He sank into the pillows slowly, like a languid creature intent on the enjoyment of every moment. He memorised her. The smell of her hair as she turned and embraced him. The way her breathing evened out. The way her little hands relaxed.

'_David_,' she whispered, just a breath against his chest. Then she was gone, her eyelids flickering rapidly in the onset of REM sleep.

In the distance, his favourite constellation made its interstellar leap into the sky. He fancied it looked like a mermaid. Or perhaps an angel. His embrace tightened, but Shaw was too far gone to appreciate its meaning.

000

Sinashi got into his first fight with the neighbour's son. Their argument ended with a black eye and a split lip. Shaw grabbed him by the shoulder.

'_Stop it_, Sinashi!' she yelled.

With a single, savage shrug he dislodged her hand and turned his black eyes on her in fury. His lips curled back in simple, open warning.

'Don't you _dare_ growl at me!' she snapped.

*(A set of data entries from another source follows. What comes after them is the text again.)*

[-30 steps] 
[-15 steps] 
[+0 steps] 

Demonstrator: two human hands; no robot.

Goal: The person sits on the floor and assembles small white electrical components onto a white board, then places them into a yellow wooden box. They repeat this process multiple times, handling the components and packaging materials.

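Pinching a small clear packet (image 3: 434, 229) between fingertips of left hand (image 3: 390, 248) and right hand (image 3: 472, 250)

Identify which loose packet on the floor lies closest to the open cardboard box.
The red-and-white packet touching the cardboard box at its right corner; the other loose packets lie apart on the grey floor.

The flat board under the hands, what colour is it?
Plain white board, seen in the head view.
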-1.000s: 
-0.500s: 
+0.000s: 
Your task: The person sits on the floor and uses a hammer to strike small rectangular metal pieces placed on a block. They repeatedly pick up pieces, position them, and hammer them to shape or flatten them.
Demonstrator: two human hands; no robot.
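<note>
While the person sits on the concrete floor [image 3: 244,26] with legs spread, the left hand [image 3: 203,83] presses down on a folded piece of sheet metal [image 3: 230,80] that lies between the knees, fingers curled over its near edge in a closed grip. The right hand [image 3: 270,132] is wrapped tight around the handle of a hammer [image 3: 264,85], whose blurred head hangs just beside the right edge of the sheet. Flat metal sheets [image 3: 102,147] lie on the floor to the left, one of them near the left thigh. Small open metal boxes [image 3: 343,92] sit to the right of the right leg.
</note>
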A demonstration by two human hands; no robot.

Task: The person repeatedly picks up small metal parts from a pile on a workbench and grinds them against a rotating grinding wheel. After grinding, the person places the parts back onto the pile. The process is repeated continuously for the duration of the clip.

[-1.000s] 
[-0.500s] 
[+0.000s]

'ENOUGH!' Atri's voice cut through Shaw's secret pain. He threw his trowel at the dirt. It lodged there like a knife. He strode at them with a muttered curse.

'Get_ up_,' he snapped at the boys.

Reluctantly, Sinashi did as he was told. He wiped the blood off his lip.

'Look at your Mother, boy!'

Sinashi did. Shaw hid her tears behind her hand, ineffectually.

'Go home,' Atri turned his attention on the smaller lad. 'Tell your Mother what you've done. I'll be checking.'

Sinashi bared his teeth in fury. Atri growled a low, warning rumble. It wasn't a joke. When Sinashi failed to show his submission to Atri's challenge for dominance, the big mans jaw clicked forward. His glassy incisors flashed in a threat display that Sinashi understood perfectly. The boy broke eye contact first. Atri's face morphed back to normality.

'Real men help each other,' Atri said evenly. _'Idiots_ fight. Are you an idiot, boy?'

Sinashi didn't answer.

'Answer me!'

'No,' Sinashi said.

'One day you'll be as strong as me. You better learn to hold that temper, or your Mother will cry more. And so will I.'

'Real men don't cry!' Sinashi bit.

Atri knelt in front of him. He pointed to Sinashi's eyes.

'Don't they?'

Atri brushed it away, his hand far more gentle than his voice. Shaw raked her fingers through her hair.

'You owe your Mother your apology.'

Sinashi knew better than to argue. This time. He turned to Shaw and whispered it to her belly. Shaw let him run off. She folded her arms, uncomfortable.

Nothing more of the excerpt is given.